### [PROBLEM STATEMENT]
Under this task are some entries; return every one of them exactly.
★ ★ ★ ★ ★
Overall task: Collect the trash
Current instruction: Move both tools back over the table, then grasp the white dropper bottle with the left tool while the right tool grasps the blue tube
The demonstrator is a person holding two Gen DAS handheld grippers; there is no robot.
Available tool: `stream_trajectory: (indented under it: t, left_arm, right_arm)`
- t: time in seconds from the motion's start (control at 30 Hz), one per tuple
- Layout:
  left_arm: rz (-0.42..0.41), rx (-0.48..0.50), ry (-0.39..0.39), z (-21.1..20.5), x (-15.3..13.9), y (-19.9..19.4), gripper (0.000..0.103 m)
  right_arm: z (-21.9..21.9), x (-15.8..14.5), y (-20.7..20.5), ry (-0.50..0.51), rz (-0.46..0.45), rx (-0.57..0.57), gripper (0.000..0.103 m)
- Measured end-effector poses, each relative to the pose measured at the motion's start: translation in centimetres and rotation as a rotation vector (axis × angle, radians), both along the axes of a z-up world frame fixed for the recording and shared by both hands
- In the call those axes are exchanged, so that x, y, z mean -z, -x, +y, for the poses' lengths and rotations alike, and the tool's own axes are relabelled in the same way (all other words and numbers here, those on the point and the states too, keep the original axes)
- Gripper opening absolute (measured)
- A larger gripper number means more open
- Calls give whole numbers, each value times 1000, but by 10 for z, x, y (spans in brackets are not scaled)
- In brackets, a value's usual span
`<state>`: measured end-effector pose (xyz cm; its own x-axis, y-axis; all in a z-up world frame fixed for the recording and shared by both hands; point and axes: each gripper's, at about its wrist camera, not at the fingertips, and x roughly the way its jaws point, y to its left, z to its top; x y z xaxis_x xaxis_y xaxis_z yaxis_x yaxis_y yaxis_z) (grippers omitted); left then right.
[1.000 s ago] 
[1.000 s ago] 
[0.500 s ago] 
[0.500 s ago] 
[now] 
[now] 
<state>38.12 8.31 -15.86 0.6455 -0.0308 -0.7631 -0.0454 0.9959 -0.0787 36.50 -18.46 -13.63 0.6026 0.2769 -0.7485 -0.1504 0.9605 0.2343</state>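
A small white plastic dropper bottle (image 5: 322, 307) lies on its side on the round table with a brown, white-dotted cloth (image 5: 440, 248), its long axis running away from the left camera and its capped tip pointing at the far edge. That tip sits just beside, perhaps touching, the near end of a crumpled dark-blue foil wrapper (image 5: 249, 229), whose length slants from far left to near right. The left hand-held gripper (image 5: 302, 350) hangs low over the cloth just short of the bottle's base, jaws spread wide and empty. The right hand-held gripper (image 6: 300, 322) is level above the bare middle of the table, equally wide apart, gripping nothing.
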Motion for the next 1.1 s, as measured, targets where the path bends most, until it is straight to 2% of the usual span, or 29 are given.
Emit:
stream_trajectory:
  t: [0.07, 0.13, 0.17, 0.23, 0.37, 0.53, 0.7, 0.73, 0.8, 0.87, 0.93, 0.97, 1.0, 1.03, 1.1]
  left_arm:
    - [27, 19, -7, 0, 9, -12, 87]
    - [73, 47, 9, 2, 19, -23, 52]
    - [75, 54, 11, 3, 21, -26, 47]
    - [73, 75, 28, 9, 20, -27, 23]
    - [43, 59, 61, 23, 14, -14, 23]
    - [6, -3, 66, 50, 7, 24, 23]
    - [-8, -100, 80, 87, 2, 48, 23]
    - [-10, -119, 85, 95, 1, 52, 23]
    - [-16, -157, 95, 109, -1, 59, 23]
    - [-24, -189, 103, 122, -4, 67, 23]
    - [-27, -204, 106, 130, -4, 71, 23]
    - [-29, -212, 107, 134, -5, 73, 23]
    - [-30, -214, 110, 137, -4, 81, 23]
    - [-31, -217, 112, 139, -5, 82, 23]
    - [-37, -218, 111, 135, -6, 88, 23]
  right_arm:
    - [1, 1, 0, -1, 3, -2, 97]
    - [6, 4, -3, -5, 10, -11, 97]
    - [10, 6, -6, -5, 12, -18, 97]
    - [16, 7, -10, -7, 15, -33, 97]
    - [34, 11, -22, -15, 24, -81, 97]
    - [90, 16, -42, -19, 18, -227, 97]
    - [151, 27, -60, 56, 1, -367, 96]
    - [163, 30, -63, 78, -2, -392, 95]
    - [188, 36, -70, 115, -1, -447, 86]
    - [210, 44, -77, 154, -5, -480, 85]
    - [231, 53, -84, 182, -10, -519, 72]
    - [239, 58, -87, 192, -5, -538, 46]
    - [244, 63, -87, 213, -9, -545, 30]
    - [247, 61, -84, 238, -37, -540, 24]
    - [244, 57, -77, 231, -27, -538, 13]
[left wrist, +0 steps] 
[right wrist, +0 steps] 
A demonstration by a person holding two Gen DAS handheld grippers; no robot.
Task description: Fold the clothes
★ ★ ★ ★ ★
### [FINISHED EXERCISE]
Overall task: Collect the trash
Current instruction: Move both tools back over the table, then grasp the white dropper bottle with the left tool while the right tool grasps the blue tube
The demonstrator is a person holding two Gen DAS handheld grippers; there is no robot.
Available tool: `stream_trajectory: (indented under it: t, left_arm, right_arm)`
- t: time in seconds from the motion's start (control at 30 Hz), one per tuple
- Layout:
  left_arm: rz (-0.42..0.41), rx (-0.48..0.50), ry (-0.39..0.39), z (-21.1..20.5), x (-15.3..13.9), y (-19.9..19.4), gripper (0.000..0.103 m)
  right_arm: z (-21.9..21.9), x (-15.8..14.5), y (-20.7..20.5), ry (-0.50..0.51), rz (-0.46..0.45), rx (-0.57..0.57), gripper (0.000..0.103 m)
- Measured end-effector poses, each relative to the pose measured at the motion's start: translation in centimetres and rotation as a rotation vector (axis × angle, radians), both along the axes of a z-up world frame fixed for the recording and shared by both hands
- In the call those axes are exchanged, so that x, y, z mean -z, -x, +y, for the poses' lengths and rotations alike, and the tool's own axes are relabelled in the same way (all other words and numbers here, those on the point and the states too, keep the original axes)
- Gripper opening absolute (measured)
- A larger gripper number means more open
- Calls give whole numbers, each value times 1000, but by 10 for z, x, y (spans in brackets are not scaled)
- In brackets, a value's usual span
`<state>`: measured end-effector pose (xyz cm; its own x-axis, y-axis; all in a z-up world frame fixed for the recording and shared by both hands; point and axes: each gripper's, at about its wrist camera, not at the fingertips, and x roughly the way its jaws point, y to its left, z to its top; x y z xaxis_x xaxis_y xaxis_z yaxis_x yaxis_y yaxis_z) (grippers omitted); left then right.
[1.000 s ago] 
[1.000 s ago] 
[0.500 s ago] 
[0.500 s ago] 
[now] 
[now] 
<state>38.12 8.31 -15.86 0.6455 -0.0308 -0.7631 -0.0454 0.9959 -0.0787 36.50 -18.46 -13.63 0.6026 0.2769 -0.7485 -0.1504 0.9605 0.2343</state>
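A small white plastic dropper bottle (image 5: 322, 307) lies on its side on the round table with a brown, white-dotted cloth (image 5: 440, 248), its long axis running away from the left camera and its capped tip pointing at the far edge. That tip sits just beside, perhaps touching, the near end of a crumpled dark-blue foil wrapper (image 5: 249, 229), whose length slants from far left to near right. The left hand-held gripper (image 5: 302, 350) hangs low over the cloth just short of the bottle's base, jaws spread wide and empty. The right hand-held gripper (image 6: 300, 322) is level above the bare middle of the table, equally wide apart, gripping nothing.
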Motion for the next 1.1 s, as measured, targets where the path bends most, until it is straight to 2% of the usual span, or 29 are given.
Emit:
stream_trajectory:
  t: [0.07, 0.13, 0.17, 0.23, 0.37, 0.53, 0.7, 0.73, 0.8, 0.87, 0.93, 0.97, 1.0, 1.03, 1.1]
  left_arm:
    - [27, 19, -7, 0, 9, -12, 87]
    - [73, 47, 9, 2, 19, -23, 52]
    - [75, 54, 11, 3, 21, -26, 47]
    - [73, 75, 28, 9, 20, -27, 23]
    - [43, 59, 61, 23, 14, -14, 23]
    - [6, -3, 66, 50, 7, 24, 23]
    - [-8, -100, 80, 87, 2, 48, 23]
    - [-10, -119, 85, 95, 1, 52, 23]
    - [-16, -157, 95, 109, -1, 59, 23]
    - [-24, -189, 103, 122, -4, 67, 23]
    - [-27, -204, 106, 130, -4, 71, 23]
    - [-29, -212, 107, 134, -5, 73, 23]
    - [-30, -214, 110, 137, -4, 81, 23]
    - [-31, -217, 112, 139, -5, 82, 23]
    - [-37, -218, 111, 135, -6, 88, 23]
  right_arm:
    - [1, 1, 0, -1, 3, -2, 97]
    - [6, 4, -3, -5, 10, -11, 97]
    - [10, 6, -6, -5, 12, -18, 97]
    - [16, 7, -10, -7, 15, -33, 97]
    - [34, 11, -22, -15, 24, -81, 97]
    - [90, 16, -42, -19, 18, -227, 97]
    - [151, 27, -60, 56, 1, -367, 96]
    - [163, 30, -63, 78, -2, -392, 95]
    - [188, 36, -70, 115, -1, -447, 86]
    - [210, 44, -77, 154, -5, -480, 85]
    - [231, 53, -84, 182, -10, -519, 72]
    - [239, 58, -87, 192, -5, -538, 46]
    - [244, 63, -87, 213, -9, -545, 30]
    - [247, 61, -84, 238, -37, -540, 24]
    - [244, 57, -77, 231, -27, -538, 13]
[left wrist, +0 steps] 
[right wrist, +0 steps] 
A demonstration by a person holding two Gen DAS handheld grippers; no robot.
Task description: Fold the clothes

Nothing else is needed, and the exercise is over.